§ Task objective
After locating the line with "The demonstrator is" in the entries below, output it and each following line up to and including the line with "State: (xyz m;", exactly and without pictures.

§ Data extracted from a collection
________

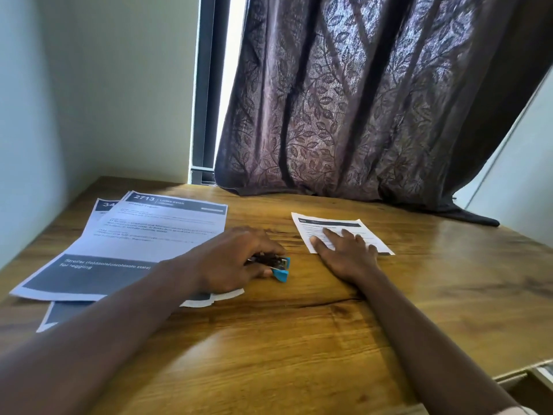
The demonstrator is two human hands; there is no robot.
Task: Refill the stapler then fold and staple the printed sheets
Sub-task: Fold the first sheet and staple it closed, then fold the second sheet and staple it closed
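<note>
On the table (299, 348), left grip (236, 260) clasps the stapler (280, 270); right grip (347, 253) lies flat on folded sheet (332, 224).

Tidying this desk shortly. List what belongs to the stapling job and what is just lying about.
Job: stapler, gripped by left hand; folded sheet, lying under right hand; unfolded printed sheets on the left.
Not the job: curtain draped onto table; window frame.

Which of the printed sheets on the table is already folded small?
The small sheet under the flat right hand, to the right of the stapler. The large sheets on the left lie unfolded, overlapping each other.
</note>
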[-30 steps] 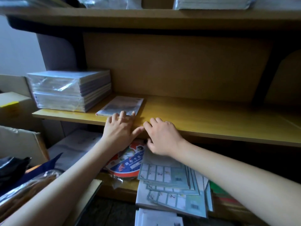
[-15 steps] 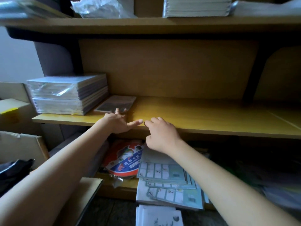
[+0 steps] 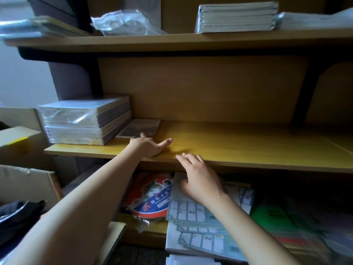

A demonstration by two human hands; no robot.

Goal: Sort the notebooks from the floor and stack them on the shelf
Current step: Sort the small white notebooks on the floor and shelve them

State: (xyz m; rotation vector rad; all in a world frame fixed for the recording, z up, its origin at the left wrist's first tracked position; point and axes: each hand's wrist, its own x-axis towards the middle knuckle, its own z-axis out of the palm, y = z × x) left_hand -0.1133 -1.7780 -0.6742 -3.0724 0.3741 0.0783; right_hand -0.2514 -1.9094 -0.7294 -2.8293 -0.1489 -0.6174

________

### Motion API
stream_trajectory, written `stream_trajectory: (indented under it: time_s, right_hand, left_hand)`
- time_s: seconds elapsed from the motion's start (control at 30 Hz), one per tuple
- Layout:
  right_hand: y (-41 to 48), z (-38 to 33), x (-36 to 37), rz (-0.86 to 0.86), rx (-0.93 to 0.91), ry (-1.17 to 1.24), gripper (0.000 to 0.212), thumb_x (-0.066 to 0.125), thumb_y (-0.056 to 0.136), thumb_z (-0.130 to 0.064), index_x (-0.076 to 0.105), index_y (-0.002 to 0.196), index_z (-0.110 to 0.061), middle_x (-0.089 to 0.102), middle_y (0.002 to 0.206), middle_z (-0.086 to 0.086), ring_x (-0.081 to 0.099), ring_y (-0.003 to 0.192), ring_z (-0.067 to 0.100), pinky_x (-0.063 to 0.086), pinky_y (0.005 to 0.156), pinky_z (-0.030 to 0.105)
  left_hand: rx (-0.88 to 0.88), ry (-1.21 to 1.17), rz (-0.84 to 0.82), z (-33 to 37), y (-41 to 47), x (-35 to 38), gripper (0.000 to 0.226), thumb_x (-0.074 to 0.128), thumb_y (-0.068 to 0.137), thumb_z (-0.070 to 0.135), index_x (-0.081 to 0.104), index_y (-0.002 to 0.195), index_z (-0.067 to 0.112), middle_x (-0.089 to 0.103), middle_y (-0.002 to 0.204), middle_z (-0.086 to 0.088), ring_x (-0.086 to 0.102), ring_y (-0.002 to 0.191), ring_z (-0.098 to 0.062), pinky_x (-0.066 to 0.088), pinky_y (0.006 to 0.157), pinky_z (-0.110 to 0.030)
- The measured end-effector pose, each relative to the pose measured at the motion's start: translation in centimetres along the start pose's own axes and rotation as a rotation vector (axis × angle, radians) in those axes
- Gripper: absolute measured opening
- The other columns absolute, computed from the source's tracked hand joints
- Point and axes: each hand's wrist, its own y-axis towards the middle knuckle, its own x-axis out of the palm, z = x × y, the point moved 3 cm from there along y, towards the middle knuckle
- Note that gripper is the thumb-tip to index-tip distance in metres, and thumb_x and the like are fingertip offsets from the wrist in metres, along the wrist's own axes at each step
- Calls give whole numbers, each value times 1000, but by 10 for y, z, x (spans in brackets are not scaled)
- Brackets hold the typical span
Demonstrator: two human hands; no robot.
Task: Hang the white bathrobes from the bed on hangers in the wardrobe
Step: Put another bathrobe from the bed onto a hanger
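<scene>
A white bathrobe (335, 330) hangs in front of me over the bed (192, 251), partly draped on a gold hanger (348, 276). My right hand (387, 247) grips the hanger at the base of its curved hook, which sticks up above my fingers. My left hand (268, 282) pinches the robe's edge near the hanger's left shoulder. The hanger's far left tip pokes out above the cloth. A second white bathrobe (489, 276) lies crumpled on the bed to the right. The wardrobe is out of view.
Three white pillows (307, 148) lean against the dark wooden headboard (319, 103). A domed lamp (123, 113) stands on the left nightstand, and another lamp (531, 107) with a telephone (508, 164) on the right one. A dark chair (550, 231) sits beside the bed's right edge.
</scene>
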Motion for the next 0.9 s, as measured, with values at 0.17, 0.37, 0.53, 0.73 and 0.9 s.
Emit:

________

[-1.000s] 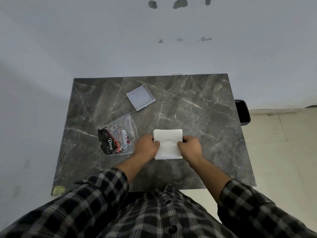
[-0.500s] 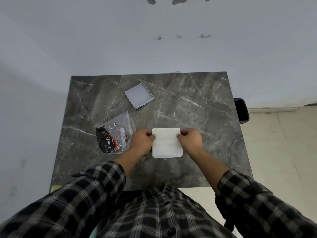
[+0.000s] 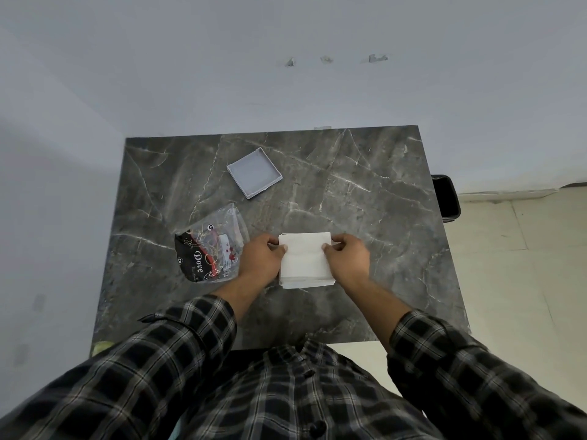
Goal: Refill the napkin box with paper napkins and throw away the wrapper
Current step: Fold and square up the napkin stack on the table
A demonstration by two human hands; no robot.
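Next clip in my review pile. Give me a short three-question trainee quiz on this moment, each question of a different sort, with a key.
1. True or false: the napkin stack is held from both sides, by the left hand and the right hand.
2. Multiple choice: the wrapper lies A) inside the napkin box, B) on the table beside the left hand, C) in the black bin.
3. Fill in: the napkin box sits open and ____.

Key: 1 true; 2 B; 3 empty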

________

§ Exercise solution
The demonstrator is two human hands; there is no robot.
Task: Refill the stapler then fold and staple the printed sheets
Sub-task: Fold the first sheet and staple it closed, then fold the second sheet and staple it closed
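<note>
On the table (299, 348), left grip (236, 260) clasps the stapler (280, 270); right grip (347, 253) lies flat on folded sheet (332, 224).

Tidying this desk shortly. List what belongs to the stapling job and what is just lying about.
Job: stapler, gripped by left hand; folded sheet, lying under right hand; unfolded printed sheets on the left.
Not the job: curtain draped onto table; window frame.

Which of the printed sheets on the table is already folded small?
The small sheet under the flat right hand, to the right of the stapler. The large sheets on the left lie unfolded, overlapping each other.
</note>
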[-30 steps] 
[-15 steps] 
[+0 steps] 

A demonstration by two human hands; no robot.

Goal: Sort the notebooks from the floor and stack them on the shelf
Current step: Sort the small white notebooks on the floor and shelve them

State: (xyz m; rotation vector rad; all in a world frame fixed for the recording, z up, its origin at the left wrist's first tracked position; point and axes: each hand's wrist, its own x-axis towards the middle knuckle, its own z-axis out of the palm, y = z × x) left_hand -0.1133 -1.7780 -0.6742 -3.0724 0.3741 0.0783; right_hand -0.2514 -1.9094 -0.7294 -2.8293 -0.1489 -0.6174

With this, the exercise is complete.